AWS Certified Security - Specialty (SCS-C02) Exam Guide - Q & A - x50
Here are 50 unique questions and answers for 'Domain 1: Threat Detection and Incident Response', covering all task statements, knowledge, and skills as outlined in the AWS Certified Security - Specialty (SCS-C02) Exam Guide. A few listeners have been asking for more quick fire question / answers - so here they are.
Just for fun Exercise: ... see if you can articulate the correct answer - out loud and clearly spoken - before hearing it! This action will help focus your exam preparation, interview technique, and ability to verbalize the advanced concepts for 'Domain 1 Threat Detection and Incident Response'.
Enjoy ...
## Domain 1: Threat Detection and Incident Response
### Task Statement 1.1: Design and implement an incident response plan.
**Knowledge of:**
- 1.1.1 AWS best practices for incident response
- 1.1.2 Cloud incidents
- 1.1.3 Roles and responsibilities in the incident response plan
- 1.1.4 AWS Security Finding Format (ASFF)
**Skills in:**
- 1.1.5 Implementing credential invalidation and rotation strategies in response to compromises (for example, by using AWS Identity and Access Management [IAM] and AWS Secrets Manager)
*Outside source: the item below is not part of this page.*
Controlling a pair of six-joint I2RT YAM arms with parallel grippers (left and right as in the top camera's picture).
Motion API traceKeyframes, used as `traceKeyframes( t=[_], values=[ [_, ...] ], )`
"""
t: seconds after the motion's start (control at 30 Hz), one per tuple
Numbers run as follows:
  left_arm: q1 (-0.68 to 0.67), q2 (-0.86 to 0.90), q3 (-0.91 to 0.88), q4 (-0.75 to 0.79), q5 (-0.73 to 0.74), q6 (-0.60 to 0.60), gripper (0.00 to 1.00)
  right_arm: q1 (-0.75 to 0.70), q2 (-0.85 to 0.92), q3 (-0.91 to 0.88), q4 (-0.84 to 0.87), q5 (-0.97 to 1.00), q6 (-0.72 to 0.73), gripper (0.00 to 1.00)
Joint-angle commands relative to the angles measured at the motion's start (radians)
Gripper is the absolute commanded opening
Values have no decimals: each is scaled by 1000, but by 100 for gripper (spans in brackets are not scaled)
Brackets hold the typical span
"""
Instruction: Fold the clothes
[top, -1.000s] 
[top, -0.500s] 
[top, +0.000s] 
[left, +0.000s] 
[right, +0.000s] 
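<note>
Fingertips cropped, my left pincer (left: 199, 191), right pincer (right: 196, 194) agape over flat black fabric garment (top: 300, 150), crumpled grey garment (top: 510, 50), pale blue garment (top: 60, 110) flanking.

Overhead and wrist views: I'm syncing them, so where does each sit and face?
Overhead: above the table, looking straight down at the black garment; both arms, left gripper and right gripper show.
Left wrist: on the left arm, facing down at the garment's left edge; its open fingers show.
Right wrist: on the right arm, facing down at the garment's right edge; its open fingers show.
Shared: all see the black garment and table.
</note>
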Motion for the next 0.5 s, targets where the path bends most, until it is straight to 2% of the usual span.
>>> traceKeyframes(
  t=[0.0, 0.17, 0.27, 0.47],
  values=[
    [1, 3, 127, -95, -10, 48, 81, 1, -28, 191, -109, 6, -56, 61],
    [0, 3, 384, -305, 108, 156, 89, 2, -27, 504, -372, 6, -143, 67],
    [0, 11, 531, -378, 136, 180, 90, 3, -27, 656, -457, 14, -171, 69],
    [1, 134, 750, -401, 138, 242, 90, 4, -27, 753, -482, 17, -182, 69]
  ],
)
- 1.1.6 Isolating AWS resources
- 1.1.7 Designing and implementing playbooks and runbooks for responses to security incidents
- 1.1.8 Deploying security services (for example, AWS Security Hub, Amazon Macie, Amazon GuardDuty, Amazon Inspector, AWS Config, Amazon Detective, AWS Identity and Access Management Access Analyzer)
- 1.1.9 Configuring integrations with native AWS services and third-party services (for example, by using Amazon EventBridge and the ASFF)
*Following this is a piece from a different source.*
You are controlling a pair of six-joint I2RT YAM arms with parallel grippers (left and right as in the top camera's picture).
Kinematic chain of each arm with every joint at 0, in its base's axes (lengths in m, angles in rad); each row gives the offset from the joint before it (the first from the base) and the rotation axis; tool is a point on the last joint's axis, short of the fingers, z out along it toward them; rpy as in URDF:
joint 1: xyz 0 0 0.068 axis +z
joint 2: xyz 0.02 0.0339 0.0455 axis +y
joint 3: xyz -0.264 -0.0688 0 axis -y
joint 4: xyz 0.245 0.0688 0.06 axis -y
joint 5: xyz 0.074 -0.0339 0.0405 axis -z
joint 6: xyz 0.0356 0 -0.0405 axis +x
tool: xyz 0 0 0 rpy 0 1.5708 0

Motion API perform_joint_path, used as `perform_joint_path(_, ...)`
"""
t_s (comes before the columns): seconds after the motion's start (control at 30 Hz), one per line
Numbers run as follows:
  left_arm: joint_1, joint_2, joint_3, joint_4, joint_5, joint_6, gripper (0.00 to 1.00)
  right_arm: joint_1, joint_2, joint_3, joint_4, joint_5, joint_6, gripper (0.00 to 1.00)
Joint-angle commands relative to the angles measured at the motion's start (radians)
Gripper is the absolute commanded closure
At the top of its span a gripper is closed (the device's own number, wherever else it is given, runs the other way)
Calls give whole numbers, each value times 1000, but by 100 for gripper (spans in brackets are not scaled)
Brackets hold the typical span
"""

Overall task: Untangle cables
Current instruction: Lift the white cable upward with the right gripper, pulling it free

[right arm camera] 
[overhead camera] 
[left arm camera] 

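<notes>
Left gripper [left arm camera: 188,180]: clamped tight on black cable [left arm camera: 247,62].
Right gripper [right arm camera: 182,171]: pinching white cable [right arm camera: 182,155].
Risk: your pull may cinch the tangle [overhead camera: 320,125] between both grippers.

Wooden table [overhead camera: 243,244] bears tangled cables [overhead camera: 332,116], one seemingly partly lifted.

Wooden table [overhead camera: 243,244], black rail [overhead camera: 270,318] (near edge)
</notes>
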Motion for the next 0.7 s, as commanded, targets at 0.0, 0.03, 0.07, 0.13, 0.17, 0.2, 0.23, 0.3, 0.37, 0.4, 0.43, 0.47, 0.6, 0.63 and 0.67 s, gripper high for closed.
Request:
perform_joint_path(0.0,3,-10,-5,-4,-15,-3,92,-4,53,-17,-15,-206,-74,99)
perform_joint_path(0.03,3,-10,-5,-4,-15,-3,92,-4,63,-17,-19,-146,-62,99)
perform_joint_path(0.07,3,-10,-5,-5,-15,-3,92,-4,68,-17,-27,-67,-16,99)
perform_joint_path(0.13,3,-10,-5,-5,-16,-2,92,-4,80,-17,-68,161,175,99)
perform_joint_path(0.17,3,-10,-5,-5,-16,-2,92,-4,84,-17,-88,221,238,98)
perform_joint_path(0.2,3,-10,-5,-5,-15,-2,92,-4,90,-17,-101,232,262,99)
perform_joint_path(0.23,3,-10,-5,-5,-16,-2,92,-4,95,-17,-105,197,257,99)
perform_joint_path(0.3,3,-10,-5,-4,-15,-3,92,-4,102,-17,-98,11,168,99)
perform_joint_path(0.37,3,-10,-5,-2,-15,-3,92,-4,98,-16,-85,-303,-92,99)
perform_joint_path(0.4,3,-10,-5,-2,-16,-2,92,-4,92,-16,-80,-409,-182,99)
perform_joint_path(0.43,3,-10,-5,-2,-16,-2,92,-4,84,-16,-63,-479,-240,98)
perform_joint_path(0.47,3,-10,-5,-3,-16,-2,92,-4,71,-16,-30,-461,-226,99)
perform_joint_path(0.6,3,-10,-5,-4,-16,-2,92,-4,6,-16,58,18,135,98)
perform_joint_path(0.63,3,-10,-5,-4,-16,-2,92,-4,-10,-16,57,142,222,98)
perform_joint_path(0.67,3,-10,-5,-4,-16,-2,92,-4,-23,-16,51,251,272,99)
### Task Statement 1.2: Detect security threats and anomalies by using AWS services.
**Knowledge of:**
- 1.2.1 AWS managed security services that detect threats
- 1.2.2 Anomaly and correlation techniques to join data across services
- 1.2.3 Visualizations to identify anomalies
- 1.2.4 Strategies to centralize security findings
**Skills in:**
- 1.2.5 Evaluating findings from security services (for example, GuardDuty, Security Hub, Macie, AWS Config, IAM Access Analyzer)
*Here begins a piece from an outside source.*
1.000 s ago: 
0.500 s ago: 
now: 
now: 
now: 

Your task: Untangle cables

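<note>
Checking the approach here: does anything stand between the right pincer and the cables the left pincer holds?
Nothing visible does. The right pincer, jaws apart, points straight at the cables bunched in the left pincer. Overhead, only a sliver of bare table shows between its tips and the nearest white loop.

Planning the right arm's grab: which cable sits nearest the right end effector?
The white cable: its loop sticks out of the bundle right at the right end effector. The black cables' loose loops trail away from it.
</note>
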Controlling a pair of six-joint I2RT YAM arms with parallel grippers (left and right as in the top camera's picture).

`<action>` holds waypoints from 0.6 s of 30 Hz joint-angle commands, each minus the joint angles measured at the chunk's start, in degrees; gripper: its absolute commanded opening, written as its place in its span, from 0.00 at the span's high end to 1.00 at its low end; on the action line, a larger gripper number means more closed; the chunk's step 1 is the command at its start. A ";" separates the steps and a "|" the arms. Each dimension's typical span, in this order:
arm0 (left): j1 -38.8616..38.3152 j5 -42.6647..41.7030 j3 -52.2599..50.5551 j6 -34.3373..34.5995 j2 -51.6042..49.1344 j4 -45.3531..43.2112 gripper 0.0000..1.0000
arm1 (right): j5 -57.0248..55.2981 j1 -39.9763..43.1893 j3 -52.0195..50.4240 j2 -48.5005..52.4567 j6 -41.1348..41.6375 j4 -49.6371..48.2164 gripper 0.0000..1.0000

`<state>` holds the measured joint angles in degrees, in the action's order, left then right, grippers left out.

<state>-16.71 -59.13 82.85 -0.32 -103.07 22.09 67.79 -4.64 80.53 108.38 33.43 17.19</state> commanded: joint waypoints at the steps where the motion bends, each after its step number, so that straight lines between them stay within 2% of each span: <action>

- 1.2.6 Searching and correlating security threats across AWS services (for example, by using Detective)
- 1.2.7 Performing queries to validate security events (for example, by using Amazon Athena)
- 1.2.8 Creating metric filters and dashboards to detect anomalous activity (for example, by using Amazon CloudWatch)
### Task Statement 1.3: Respond to compromised resources and workloads.
**Knowledge of:**
- 1.3.1 AWS Security Incident Response Guide
- 1.3.2 Resource isolation mechanisms
- 1.3.3 Techniques for root cause analysis
- 1.3.4 Data capture mechanisms
- 1.3.5 Log analysis for event validation
**Skills in:**
- 1.3.6 Automating remediation by using AWS services (for example, AWS Lambda, AWS Step Functions, EventBridge, AWS Systems Manager runbooks, Security Hub, AWS Config)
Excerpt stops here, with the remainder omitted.